**Requirement**
Could you transcribe all of the data exactly and skip any pictures?

**Given information**
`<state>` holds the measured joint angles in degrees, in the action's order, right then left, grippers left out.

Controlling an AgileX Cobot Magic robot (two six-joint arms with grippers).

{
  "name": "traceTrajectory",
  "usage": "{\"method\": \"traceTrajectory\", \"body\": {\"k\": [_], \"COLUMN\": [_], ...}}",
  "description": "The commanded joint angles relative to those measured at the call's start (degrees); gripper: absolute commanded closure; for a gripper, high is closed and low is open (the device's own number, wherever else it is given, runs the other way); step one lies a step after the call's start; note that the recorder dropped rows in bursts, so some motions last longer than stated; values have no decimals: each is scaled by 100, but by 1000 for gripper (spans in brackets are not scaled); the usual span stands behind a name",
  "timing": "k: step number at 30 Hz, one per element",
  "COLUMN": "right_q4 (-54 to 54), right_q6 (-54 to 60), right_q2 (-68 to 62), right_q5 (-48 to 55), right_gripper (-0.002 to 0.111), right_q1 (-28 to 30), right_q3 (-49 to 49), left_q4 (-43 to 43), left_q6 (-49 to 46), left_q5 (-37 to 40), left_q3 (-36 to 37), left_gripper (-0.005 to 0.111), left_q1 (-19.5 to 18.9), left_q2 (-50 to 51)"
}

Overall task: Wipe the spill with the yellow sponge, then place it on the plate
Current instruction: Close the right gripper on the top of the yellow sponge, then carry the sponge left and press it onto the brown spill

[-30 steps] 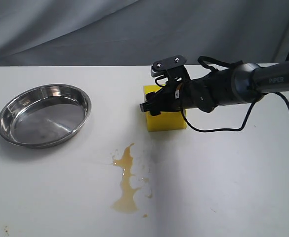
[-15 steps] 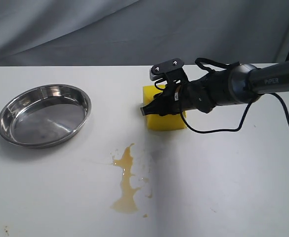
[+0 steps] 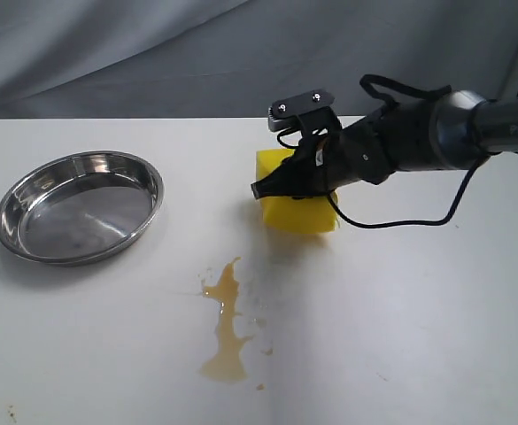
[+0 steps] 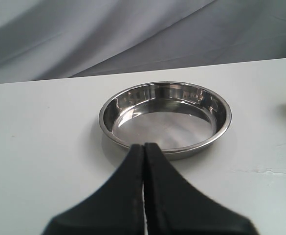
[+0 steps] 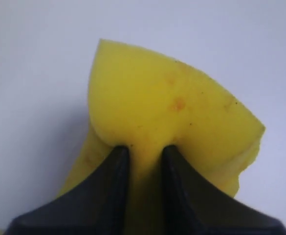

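Exterior view, right arm: a black arm reaches in from the right edge, lying nearly level and pointing left, its wrist camera bracket uppermost. The right gripper is clenched on the yellow sponge at centre frame, slightly above the middle.

Right wrist view: the two black fingers of the right gripper pinch the yellow sponge, and the foam bulges outward past them. The foam is soft and matte, with faint orange specks.

Left wrist view: the left gripper has its black tapered fingers pressed together, nothing between them. The plate lies just beyond the tips.

- Plate: round, shallow, polished steel with a raised rim, at left of frame, well apart from the sponge.
- Spill: thin tan-brown puddle of irregular shape with stray droplets, lower centre, below the sponge and not touching it.
- Table: flat, white, matte.
- Backdrop: grey draped cloth.

Change since half a second ago: the sponge now sits tilted, its left lower edge raised. The plate and the spill have not moved.
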<state>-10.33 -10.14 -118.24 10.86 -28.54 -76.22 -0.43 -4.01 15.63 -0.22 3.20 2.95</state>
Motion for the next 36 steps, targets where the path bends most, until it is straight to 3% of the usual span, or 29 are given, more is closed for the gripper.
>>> {"method": "traceTrajectory", "body": {"k": [1,12,26,30,36], "right_q4": [35,35,103,573,977], "right_q6": [863,1184,1195,1195,1376], "right_q2": [399,438,-746,-1017,-999], "right_q5": [491,894,1082,1663,3055], "right_gripper": [108,108,108,108,108], "right_q1": [-374,-1456,-1781,-1827,-1750], "right_q3": [13,13,13,-123,-1108], "left_q4": [-44,-44,-44,-44,-44], "left_q6": [7,7,7,7,7], "left_q5": [-43,-43,-43,-43,-43], "left_q3": [22,22,22,22,22], "left_gripper": [107,107,107,107,107], "left_q1": [37,37,37,37,37], "left_q2": [-25,-25,-25,-25,-25]}}
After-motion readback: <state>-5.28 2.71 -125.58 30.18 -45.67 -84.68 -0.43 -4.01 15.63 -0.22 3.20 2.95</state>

**Answer for this exercise**
`<state>` holds the measured joint angles in degrees, in the action's order, right then left, grippers left out.

Controlling an AgileX Cobot Magic robot (two six-joint arms with grippers).

{
  "name": "traceTrajectory",
  "usage": "{\"method\": \"traceTrajectory\", \"body\": {\"k\": [_], \"COLUMN\": [_], ...}}",
  "description": "The commanded joint angles relative to those measured at the call's start (degrees); gripper: absolute commanded closure; for a gripper, high is closed and low is open (the device's own number, wherever else it is given, runs the other way); step one lies a step after the call's start; note that the recorder dropped rows in bursts, so some motions last longer than stated; values have no decimals: each is scaled by 100, but by 1000 for gripper (spans in brackets are not scaled); the usual span stands behind a name",
  "timing": "k: step number at 30 Hz, one per element",
  "COLUMN": "right_q4 (-54 to 54), right_q6 (-54 to 60), right_q2 (-68 to 62), right_q5 (-48 to 55), right_gripper (-0.002 to 0.111), right_q1 (-28 to 30), right_q3 (-49 to 49), left_q4 (-43 to 43), left_q6 (-49 to 46), left_q5 (-37 to 40), left_q3 (-36 to 37), left_gripper (-0.005 to 0.111), left_q1 (-19.5 to 18.9), left_q2 (-50 to 51)"
}

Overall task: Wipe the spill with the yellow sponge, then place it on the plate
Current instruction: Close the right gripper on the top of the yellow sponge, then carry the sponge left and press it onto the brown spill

[-30 steps] 
[-15 steps] 
[+0 steps] 
[+0 steps] 
[+0 steps] 

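Exterior view, right arm: a black arm reaches in from the right edge, lying nearly level and pointing left, its wrist camera bracket uppermost. The right gripper is clenched on the yellow sponge at centre frame, slightly above the middle.

Right wrist view: the two black fingers of the right gripper pinch the yellow sponge, and the foam bulges outward past them. The foam is soft and matte, with faint orange specks.

Left wrist view: the left gripper has its black tapered fingers pressed together, nothing between them. The plate lies just beyond the tips.

- Plate: round, shallow, polished steel with a raised rim, at left of frame, well apart from the sponge.
- Spill: thin tan-brown puddle of irregular shape with stray droplets, lower centre, below the sponge and not touching it.
- Table: flat, white, matte.
- Backdrop: grey draped cloth.

Change since half a second ago: the sponge now sits tilted, its left lower edge raised. The plate and the spill have not moved.
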<state>-10.33 -10.14 -118.24 10.86 -28.54 -76.22 -0.43 -4.01 15.63 -0.22 3.20 2.95</state>
Motion for the next 36 steps, targets where the path bends most, until it is straight to 3% of the usual span, or 29 are given, more is closed for the gripper.
>>> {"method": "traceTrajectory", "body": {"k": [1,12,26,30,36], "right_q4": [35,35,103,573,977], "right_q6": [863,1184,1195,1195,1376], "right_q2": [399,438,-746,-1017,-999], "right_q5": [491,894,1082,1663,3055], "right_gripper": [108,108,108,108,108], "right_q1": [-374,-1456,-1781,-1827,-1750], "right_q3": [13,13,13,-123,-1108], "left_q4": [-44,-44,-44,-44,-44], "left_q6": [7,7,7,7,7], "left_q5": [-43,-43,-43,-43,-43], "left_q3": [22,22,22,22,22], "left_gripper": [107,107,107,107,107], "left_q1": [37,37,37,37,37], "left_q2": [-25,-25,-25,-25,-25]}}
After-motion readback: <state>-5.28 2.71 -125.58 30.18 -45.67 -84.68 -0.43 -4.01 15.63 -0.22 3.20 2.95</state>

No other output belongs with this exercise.